The Cape Fear region is built by skilled hands. Carpenters, electricians, plumbers, masons, equipment operators, and dozens of other trade professionals are the people turning plans into neighborhoods, schools, medical offices, small business spaces, and the infrastructure that keeps our communities functioning.
And when work slows, it’s not just projects that pause. It’s paychecks. It’s careers. It’s families. Protecting the trades means protecting the people who keep this region moving forward.
The Cape Fear economy is tied to job sites, not just job postings
In the Wilmington, NC Metro Area (Brunswick, New Hanover, and Pender counties), construction and extraction roles make up a meaningful share of local employment. In May 2024, construction and extraction accounted for 4.8% of total employment in the Wilmington metro, with a mean hourly wage of $25.04. Bureau of Labor Statistics
That matters because construction paychecks don’t just stay on the job site. They circulate through the rest of the local economy: groceries, restaurants, truck maintenance, childcare, rent or mortgage payments, and everything else a household needs.
A “single project” is actually dozens of jobs
A common misconception is that construction equals one contractor and a few laborers. In reality, residential construction alone takes a deep bench of specialized trades. On average, one new home requires the expertise of 24 different subcontractors from start to finish.
So when delays, shifting policies, or uncertainty cause projects to stall, the impact hits wide. It affects small trade businesses, independent crews, and the local suppliers and service providers that support them.
The workforce pipeline is under pressure
Here’s the challenge: the region needs more skilled workers, but the pipeline is not keeping up with projected demand.

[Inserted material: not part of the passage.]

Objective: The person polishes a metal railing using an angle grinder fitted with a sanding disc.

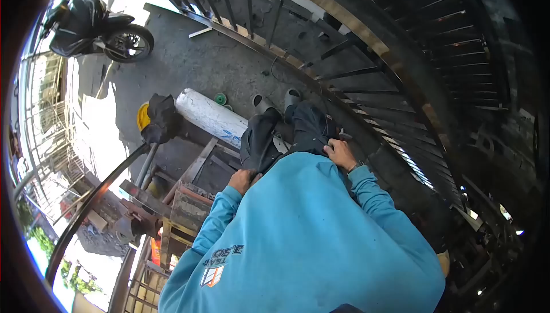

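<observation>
My left hand [241, 180] is at my left hip, by the hem of the blue shirt [309, 227]. Its fingers are curled against the dark trousers [260, 141], gripping the cloth, though the fingertips are partly hidden. On the other side, my right hand [341, 155] pinches the trousers near my right thigh; a wristwatch [357, 166] is on that wrist. Grey clogs [293, 95] are on my feet. No tool shows in either hand.
A scuffed white cylinder [209, 115] lies left of my legs, near a green round item [220, 98]. A metal railing [344, 78] runs along the right. A motorcycle [100, 29] stands upper left. Wooden and metal frames [195, 198] crowd my left side.
</observation>
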A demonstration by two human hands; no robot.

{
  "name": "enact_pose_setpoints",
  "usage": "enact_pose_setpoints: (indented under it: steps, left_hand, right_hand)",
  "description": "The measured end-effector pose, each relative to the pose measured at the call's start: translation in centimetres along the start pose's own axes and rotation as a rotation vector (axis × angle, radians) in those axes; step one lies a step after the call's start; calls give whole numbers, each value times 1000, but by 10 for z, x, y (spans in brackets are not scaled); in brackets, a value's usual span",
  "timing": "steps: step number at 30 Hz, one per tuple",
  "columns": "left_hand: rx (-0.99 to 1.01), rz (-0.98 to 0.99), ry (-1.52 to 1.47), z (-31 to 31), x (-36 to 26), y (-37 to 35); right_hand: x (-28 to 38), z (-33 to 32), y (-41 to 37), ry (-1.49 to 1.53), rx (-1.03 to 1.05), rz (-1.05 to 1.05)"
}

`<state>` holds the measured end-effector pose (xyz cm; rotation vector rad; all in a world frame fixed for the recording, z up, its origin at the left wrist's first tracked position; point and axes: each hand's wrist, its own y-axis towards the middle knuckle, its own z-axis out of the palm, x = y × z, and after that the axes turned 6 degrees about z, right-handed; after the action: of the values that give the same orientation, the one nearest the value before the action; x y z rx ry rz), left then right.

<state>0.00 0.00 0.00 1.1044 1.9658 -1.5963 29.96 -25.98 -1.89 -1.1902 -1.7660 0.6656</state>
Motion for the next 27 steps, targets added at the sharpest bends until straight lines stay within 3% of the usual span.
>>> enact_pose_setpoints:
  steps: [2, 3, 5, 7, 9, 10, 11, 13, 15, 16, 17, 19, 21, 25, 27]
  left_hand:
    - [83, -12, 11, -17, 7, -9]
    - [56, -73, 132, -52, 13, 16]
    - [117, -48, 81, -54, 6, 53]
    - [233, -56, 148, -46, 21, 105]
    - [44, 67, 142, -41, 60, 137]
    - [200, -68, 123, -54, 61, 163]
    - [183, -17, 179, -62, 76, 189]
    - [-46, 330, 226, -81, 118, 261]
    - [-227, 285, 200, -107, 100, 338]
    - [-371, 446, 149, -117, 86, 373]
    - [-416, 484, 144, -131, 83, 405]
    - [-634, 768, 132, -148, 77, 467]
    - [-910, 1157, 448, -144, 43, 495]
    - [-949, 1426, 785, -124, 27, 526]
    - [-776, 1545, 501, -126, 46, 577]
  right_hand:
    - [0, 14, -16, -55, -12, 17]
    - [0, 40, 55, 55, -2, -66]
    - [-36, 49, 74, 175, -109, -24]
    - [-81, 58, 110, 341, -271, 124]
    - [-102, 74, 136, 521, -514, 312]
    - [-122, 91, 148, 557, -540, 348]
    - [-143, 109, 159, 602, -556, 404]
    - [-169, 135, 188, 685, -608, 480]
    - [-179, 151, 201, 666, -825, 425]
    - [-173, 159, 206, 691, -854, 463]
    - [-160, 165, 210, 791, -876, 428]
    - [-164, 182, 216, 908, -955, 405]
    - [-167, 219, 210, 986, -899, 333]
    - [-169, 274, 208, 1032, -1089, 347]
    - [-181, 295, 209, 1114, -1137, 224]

A 2025 Wilmington Region Labor Market Analysis report shows that by 2032, the largest share of openings in the region is projected to be in Trades and Transportation (29.9%). But in the 2023–2024 academic year, Trades and Transportation made up 21.0% of community college completers. NCCCS Students
That gap matters. When demand outpaces supply, you get longer timelines, higher costs, and fewer local workers available to take on the next project. It also makes it harder for young adults, career changers, and veterans to see a clear path into stable, well-paying work.
Rising costs and uncertainty make stability harder to maintain
The construction industry is operating in a higher-cost environment. Between 2013 and 2024, the average total construction cost to build a home rose by approximately 73.7% (construction expenses only, not including the lot).
When costs climb, and projects get slowed down by delays or shifting requirements, builders build less, trade contractors get fewer billable hours, and the whole ecosystem gets more fragile. This isn’t abstract. It shows up as reduced overtime, postponed hiring, and skilled workers leaving the industry altogether.
North Carolina’s job market is tight, and that changes the stakes
North Carolina’s seasonally adjusted unemployment rate was 3.8% in November 2025. NC Commerce That kind of labor market means construction companies are competing harder for talent, and workers have choices. If the local construction pipeline becomes unstable, tradespeople can and will go elsewhere, taking experience and capacity with them.
Once that happens, it’s tough to rebuild quickly. Skilled trades are learned through years of practice, mentorship, and steady work.
What protecting the trades actually looks like
Supporting workforce stability doesn’t mean “build at all costs.” It means being practical about the decisions that create predictable work and keep skilled people in the region.
It looks like:
- Consistent permitting and inspection processes so schedules are reliable
- Clear, predictable code requirements that don’t change midstream
- Policy decisions that weigh real-world job impacts, not just headlines
- Workforce development aligned to demand, especially in the trades pipeline. NCCCS Students
A balanced approach to affordability, so housing can be built without breaking the system CFTA Website Content
Bottom line: protecting trades jobs protects Cape Fear families
When construction work stays steady, families stay steady. Paychecks stay consistent. Apprenticeships turn into careers. Small trade businesses can hire and grow. And the region can keep up with the housing, infrastructure, and economic development that everyone relies on.
If we want a stronger Cape Fear region, we have to take care of the people building it.
If you’re part of the trades, work alongside the trades, or simply care about the future of our community, now’s the time to pay attention, speak up, and support solutions that keep our workforce working.